Ce que José Bergamín aura compris de nous, prémonitoirement : notre future impossibilité à le comprendre. Ainsi se range-t-il parmi ceux qui nous disent : « Je n'irai pas plus loin. Je reste en deçà de ce nouveau siècle. Je me retire dans la brume de ce que fut notre temps - celui que nous eûmes en commun - et dont nous fîmes, chacun, si diversement usage. » Et ce qu'il aura compris alors du drame de la République espagnole : le présage de « sombres temps » pour l'Europe tout entière.

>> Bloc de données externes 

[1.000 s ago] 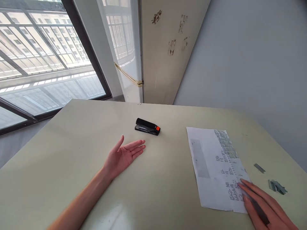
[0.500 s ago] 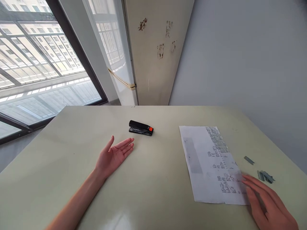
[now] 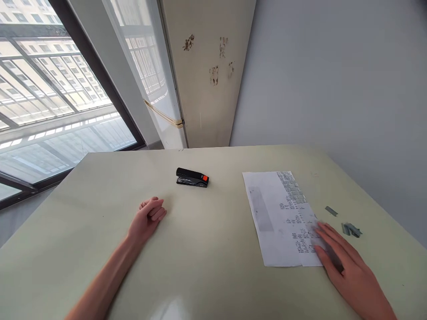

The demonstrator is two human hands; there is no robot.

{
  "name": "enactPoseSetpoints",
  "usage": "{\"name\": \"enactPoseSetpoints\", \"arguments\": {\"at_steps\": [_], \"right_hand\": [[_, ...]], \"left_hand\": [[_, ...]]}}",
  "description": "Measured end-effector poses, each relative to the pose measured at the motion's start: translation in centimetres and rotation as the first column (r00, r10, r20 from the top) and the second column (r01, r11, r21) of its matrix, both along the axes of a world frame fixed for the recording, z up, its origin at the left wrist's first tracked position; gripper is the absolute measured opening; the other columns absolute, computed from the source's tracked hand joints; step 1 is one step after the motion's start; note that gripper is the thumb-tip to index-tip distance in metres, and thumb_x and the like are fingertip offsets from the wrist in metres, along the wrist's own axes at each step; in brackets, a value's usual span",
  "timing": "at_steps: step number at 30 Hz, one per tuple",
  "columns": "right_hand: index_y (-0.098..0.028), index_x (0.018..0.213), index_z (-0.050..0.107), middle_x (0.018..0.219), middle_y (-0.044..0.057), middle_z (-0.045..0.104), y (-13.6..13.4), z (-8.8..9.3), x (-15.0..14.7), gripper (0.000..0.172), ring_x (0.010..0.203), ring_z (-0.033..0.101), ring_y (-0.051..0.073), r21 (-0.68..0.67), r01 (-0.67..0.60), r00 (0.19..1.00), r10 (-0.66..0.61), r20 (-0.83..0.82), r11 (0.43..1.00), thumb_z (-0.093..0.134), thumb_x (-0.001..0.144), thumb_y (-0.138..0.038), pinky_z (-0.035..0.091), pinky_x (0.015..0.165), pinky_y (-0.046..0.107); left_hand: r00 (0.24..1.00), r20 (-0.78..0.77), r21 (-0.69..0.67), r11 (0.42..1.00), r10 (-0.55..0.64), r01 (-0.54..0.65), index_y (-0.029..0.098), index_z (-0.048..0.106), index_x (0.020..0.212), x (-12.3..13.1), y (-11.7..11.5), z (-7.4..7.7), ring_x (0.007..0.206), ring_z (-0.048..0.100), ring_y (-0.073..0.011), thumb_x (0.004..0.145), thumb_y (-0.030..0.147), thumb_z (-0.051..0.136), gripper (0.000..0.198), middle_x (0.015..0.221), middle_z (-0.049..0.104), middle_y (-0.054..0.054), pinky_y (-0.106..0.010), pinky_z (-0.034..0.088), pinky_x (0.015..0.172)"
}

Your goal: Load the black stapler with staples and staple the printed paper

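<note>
My left hand [image 3: 148, 221] rests on the table [image 3: 200, 235], its fingers curled into a fist with nothing seen in it. Beyond it, apart from the hand, lies a black stapler [image 3: 191, 178] with a red patch at its right end. At the right, my right hand [image 3: 347, 266] lies with fingers stretched over the lower right edge of a printed sheet of paper [image 3: 267, 242]. Its fingertips touch the sheet and hide a little of its edge. A shiny gridded strip [image 3: 292, 186] sits on the sheet's upper right part.
Several grey staple strips [image 3: 351, 230] lie in a small pile right of the sheet, with a single staple strip [image 3: 331, 211] behind them. A fridge [image 3: 207, 106] stands past the table's far edge, beside a wall [image 3: 327, 80]. A window [image 3: 50, 89] is at the left.
My left hand has closed from an open palm into a fist. The whole view has shifted slightly, and my right hand reaches a little further over the sheet's edge.
</note>
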State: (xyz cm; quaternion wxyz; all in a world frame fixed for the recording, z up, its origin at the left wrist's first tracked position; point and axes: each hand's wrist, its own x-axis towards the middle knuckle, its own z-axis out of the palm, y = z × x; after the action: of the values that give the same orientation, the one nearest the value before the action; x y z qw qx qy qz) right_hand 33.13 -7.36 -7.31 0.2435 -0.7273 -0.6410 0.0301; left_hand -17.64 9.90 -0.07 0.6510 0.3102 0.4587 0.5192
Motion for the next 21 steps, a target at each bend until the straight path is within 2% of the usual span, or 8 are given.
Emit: {"name": "enactPoseSetpoints", "arguments": {"at_steps": [3, 8, 15, 21], "right_hand": [[-0.032, 0.162, 0.044, 0.169, 0.001, 0.045, 0.0, -0.8, 0.3, 0.062, 0.155, 0.042, 0.035, -0.061, -0.016, 1.0, 0.015, -0.021, 0.998, 0.045, 0.106, -0.058, 0.043, 0.122, 0.065], [-0.036, 0.166, 0.037, 0.173, -0.003, 0.037, -0.3, -1.9, 0.6, 0.063, 0.159, 0.035, 0.034, -0.109, -0.035, 0.999, 0.034, -0.003, 0.993, 0.041, 0.107, -0.057, 0.034, 0.129, 0.065], [-0.038, 0.169, 0.029, 0.173, -0.003, 0.037, -2.3, -2.3, -2.0, 0.065, 0.158, 0.038, 0.035, -0.058, -0.129, 0.989, 0.133, 0.072, 0.99, 0.043, 0.107, -0.051, 0.031, 0.129, 0.068], [-0.035, 0.171, 0.026, 0.17, 0.0, 0.042, -4.2, -1.9, -6.4, 0.069, 0.156, 0.04, 0.037, 0.008, -0.269, 0.954, 0.266, 0.136, 0.963, 0.048, 0.106, -0.043, 0.034, 0.127, 0.067]], "left_hand": [[0.991, -0.132, 0.037, 0.999, -0.022, 0.027, 0.022, 0.019, 0.058, 0.1, 0.0, -0.3, 0.046, 0.014, -0.0062, 0.078, 0.02, 0.078, 0.063, 0.059, 0.011, 0.009, -0.023, 0.027, 0.045], [0.98, -0.198, 0.054, 0.998, -0.033, 0.045, 0.022, 0.016, 0.061, 0.7, 0.0, -0.6, 0.051, 0.011, -0.0068, 0.076, 0.03, 0.079, 0.065, 0.06, 0.01, 0.009, -0.026, 0.019, 0.048], [0.943, -0.328, 0.093, 0.991, -0.059, 0.094, 0.022, 0.016, 0.062, 0.7, -0.3, -0.9, 0.052, 0.014, -0.0084, 0.082, 0.041, 0.07, 0.06, 0.058, 0.014, 0.008, -0.029, 0.016, 0.052], [0.855, -0.507, 0.126, 0.972, -0.108, 0.198, 0.023, 0.021, 0.064, 1.3, -1.0, -1.2, 0.057, 0.018, -0.0102, 0.089, 0.048, 0.065, 0.056, 0.06, 0.024, 0.006, -0.029, 0.014, 0.054]]}}
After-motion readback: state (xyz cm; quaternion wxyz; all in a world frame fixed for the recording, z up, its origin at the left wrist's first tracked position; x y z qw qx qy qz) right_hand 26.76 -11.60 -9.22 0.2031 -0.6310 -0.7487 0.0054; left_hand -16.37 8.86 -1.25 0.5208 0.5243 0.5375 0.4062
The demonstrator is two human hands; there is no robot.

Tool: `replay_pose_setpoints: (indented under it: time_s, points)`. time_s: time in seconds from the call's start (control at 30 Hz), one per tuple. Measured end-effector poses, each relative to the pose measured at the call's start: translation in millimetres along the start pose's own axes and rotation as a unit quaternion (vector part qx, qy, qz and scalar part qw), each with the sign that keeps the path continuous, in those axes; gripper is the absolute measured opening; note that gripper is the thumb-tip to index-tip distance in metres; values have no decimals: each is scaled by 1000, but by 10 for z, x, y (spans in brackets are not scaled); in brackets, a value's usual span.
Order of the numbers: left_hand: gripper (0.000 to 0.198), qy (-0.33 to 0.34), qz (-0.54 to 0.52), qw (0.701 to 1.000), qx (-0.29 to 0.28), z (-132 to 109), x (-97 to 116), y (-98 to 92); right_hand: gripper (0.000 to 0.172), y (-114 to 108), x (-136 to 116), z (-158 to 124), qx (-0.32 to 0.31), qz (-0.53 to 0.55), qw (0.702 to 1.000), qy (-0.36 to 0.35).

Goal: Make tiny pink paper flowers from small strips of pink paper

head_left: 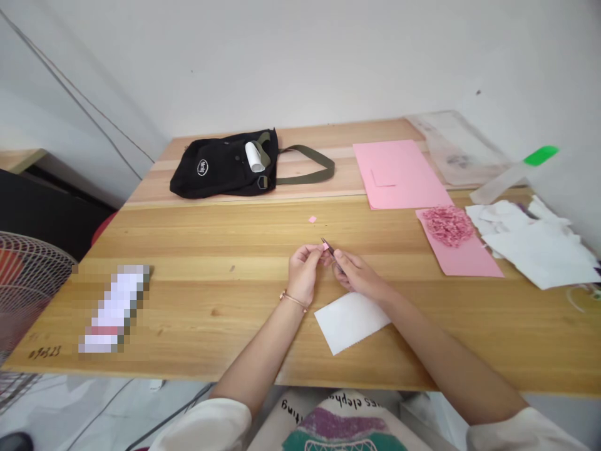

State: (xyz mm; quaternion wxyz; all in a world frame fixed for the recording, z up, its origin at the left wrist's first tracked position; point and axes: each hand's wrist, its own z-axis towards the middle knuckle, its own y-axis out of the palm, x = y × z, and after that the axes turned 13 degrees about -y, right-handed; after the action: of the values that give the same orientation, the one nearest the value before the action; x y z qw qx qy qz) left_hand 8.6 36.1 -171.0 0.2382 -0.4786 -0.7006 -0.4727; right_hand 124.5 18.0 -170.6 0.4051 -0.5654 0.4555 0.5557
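My left hand (304, 269) is closed, pinching a tiny pink paper piece (325, 247) between thumb and fingertips. My right hand (355, 272) grips slim dark pointed tweezers (332, 252), their tips beside that piece. The two hands almost meet above the middle of the table. A little beyond them lies a small pink paper square (312, 219). Partly under my right forearm is a white paper sheet (350, 321). Off to the right, a heap of pink paper bits (448, 226) rests on a pink sheet (469, 262).
Large pink paper (404, 172) lies at the back right, near a clear plastic sleeve (462, 147). White papers (544, 247) and a green-capped translucent tube (514, 175) are at the right. A black bag (220, 166) sits at the back; a blurred phone-like object (115, 307) lies left.
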Motion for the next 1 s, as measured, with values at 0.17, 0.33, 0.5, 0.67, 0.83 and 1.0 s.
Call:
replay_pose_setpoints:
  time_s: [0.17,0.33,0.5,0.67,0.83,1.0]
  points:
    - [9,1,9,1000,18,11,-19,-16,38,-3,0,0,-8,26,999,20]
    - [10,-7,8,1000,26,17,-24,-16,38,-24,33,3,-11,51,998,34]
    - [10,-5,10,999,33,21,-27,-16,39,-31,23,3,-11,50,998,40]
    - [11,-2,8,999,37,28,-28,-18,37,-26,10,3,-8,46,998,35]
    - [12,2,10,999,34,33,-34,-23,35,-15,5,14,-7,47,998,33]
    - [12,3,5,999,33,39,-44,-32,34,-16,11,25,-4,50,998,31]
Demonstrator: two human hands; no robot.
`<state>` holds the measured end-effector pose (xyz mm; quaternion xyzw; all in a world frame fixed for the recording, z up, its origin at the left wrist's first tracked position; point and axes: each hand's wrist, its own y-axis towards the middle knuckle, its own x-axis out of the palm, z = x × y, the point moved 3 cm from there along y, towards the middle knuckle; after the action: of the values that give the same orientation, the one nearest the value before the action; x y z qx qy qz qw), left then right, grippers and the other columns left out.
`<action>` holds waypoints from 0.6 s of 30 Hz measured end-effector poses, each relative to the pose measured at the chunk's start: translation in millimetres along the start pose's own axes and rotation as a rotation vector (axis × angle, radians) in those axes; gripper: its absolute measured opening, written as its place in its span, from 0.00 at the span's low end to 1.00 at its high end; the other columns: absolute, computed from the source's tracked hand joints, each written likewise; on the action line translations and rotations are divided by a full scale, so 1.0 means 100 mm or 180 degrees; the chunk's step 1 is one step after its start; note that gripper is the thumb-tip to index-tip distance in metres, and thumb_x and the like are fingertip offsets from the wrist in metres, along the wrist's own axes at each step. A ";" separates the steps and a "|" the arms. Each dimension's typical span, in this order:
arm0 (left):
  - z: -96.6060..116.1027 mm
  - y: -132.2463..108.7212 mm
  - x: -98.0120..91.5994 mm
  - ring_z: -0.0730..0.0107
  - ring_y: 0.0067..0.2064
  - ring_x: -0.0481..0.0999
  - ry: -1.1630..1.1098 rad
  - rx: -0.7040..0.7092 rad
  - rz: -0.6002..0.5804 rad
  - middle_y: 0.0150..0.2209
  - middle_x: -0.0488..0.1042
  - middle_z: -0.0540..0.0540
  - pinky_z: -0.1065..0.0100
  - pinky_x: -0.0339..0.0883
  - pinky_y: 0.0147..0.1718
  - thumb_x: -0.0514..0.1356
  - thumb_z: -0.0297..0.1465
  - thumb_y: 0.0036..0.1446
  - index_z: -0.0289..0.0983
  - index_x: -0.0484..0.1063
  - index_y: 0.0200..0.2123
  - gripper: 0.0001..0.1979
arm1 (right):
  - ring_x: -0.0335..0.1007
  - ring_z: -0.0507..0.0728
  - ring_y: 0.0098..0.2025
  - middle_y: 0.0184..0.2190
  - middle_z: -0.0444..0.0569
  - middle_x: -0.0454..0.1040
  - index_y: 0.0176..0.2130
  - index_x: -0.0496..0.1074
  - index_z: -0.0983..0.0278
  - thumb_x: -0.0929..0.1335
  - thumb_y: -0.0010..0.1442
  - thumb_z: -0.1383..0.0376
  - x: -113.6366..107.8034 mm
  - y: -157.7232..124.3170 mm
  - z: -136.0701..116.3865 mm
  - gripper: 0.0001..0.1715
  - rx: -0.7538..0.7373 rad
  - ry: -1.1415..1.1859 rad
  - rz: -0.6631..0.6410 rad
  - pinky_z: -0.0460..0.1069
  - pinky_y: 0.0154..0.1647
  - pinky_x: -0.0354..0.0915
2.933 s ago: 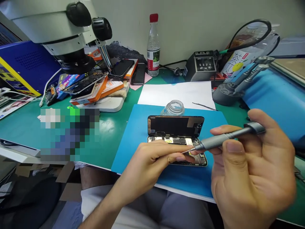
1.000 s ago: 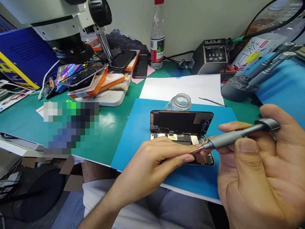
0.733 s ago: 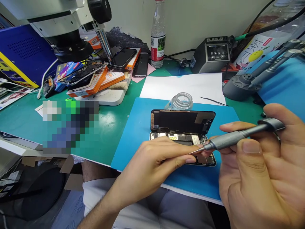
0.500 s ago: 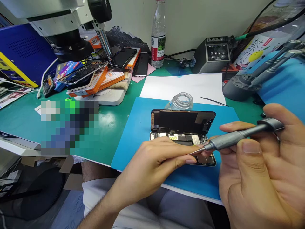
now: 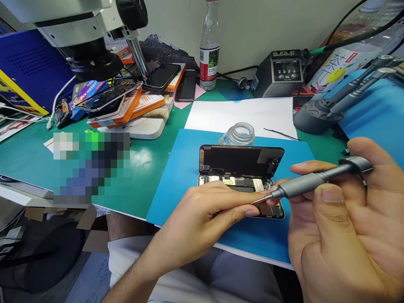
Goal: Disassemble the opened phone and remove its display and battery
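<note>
A grey precision screwdriver lies across the fingers of my right hand, its thin tip pointing left and down. My left hand is pinched, thumb and forefinger meeting around the screwdriver tip. Any tiny part at the tip is too small to make out. Beneath and behind my left fingers is an opened phone, its inner parts exposed. The phone's screen stands tilted up along the far side, back facing me. My left hand covers much of the phone body.
A blue mat lies under the phone. Behind the screen stands a clear jar, near a white sheet. A microscope overhangs stacked phones and boxes at left. A grey screwdriver stand and a bottle stand further back.
The view has shifted very slightly. Both hands, the screwdriver and the opened phone keep nearly the same positions.
</note>
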<state>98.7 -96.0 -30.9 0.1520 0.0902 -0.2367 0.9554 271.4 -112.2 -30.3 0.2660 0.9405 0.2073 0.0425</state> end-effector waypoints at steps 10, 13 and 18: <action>-0.01 0.00 -0.01 0.71 0.54 0.83 -0.0014 -0.0066 -0.0055 0.55 0.84 0.51 0.74 0.68 0.54 0.61 0.28 0.73 0.36 0.81 0.57 0.14 | 0.77 0.66 0.55 0.49 0.56 0.77 0.68 0.70 0.52 0.71 0.65 0.66 0.00 -0.01 0.01 0.33 0.0020 -0.0029 -0.0001 0.60 0.41 0.80; -0.01 0.00 -0.01 0.71 0.54 0.83 -0.0062 -0.0039 -0.0057 0.56 0.84 0.50 0.74 0.68 0.54 0.61 0.28 0.73 0.36 0.81 0.58 0.14 | 0.76 0.66 0.56 0.50 0.56 0.77 0.67 0.71 0.52 0.71 0.65 0.65 -0.01 -0.01 0.01 0.33 0.0053 -0.0050 0.0011 0.59 0.41 0.80; -0.01 -0.01 0.00 0.73 0.54 0.83 -0.0120 -0.0009 -0.0049 0.56 0.84 0.50 0.77 0.68 0.55 0.61 0.29 0.73 0.35 0.81 0.58 0.14 | 0.76 0.66 0.56 0.49 0.55 0.77 0.67 0.72 0.51 0.72 0.65 0.64 -0.01 0.01 0.03 0.33 0.0055 -0.0087 0.0024 0.58 0.39 0.78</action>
<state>98.0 -96.1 -31.9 0.1455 0.0737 -0.2468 0.9552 273.1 -110.7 -32.5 0.2727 0.9405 0.1956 0.0523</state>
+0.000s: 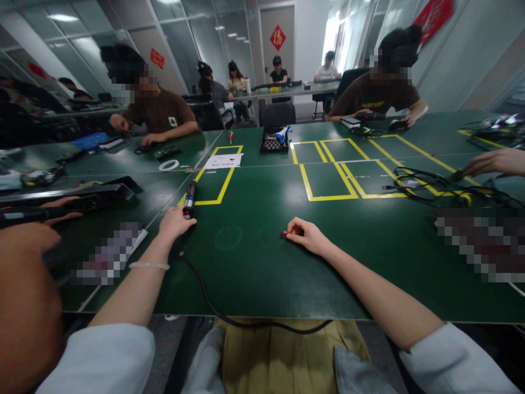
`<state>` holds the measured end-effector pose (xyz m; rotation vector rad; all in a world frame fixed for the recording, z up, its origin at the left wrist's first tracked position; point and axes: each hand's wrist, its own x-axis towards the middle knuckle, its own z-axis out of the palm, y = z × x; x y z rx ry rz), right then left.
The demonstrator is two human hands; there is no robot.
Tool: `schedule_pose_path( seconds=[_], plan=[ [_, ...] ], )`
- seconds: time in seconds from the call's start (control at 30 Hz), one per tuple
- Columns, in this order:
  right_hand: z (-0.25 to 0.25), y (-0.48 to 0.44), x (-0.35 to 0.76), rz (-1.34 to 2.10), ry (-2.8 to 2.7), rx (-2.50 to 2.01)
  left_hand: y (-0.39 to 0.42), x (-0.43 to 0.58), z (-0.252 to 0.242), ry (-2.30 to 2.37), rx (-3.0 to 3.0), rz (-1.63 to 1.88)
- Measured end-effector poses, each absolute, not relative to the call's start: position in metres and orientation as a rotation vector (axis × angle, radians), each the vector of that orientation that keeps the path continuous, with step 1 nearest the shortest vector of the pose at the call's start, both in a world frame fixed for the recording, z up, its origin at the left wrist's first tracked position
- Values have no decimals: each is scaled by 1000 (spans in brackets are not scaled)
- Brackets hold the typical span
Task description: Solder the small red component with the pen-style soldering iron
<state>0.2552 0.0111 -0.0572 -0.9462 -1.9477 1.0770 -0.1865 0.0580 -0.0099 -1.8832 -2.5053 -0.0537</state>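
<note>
On the green table, my left hand (175, 223) is closed around the lower part of a black cylindrical tool (190, 198) that looks like an electric screwdriver. A black cable (211, 301) runs from beneath that hand over the table's front edge, towards my lap. To the right, my right hand (307, 235) pinches a small red piece (284, 234) between thumb and fingertips, just above or on the tabletop. Its exact kind is too small to tell. Two faint chalk-like circles mark the surface between my hands, the clearer one (228, 237) on the left.
Yellow tape rectangles (330, 198) mark the green table (262, 279). A paper label (223, 160), a black tray (274, 143) and a white tape roll (168, 165) lie farther back. Black cables (414, 183) lie right. Co-workers sit opposite; other people's hands reach in at both sides.
</note>
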Motion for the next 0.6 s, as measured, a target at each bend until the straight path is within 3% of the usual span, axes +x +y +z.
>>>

Mais, du plus profond de ce puits de l'angoisse, où s'agglutinent les philosophies du néant, surgissent les grandes figures de l'Espagne, du Don Juan de Tirso au Don Quichotte, moqueurs et colériques héros de la geste populaire, portés par leur implacable « volonté de ne pas mourir » ; et leurs paroles se mêlent ici aux pensées d'un Pascal, d'un Kierkegaard, d'un Nietzsche, comme aux vers du frère Luis de León ou de Jean de la Croix. Jamais Bergamín ne s'est risqué en des territoires aussi nettement « inactuels » que dans cet ouvrage paru en 1941. Jamais il n'a été aussi désespéré - aussi libéré de cet espoir donné aux hommes avec tous les maux -, et porté par ce désespoir moqueur qui lui fera écrire quelques années plus tard : « Car même en tant que squelette espagnol vivant... et pour mort que l'on veuille me tenir en Espagne où je suis né, je me crois fondé à continuer de vouloir me considérer comme ressuscité, ou comme ressuscitable. »
Mort pour de vrai en 1983, le plus pur écrivain espagnol de ce siècle laisse à ses ultimes contemporains une oeuvre multiple dont L'Espagne en son labyrinthe théâtral et L'Importance du Démon et autres choses sans importance ont déjà parus dans cette collection.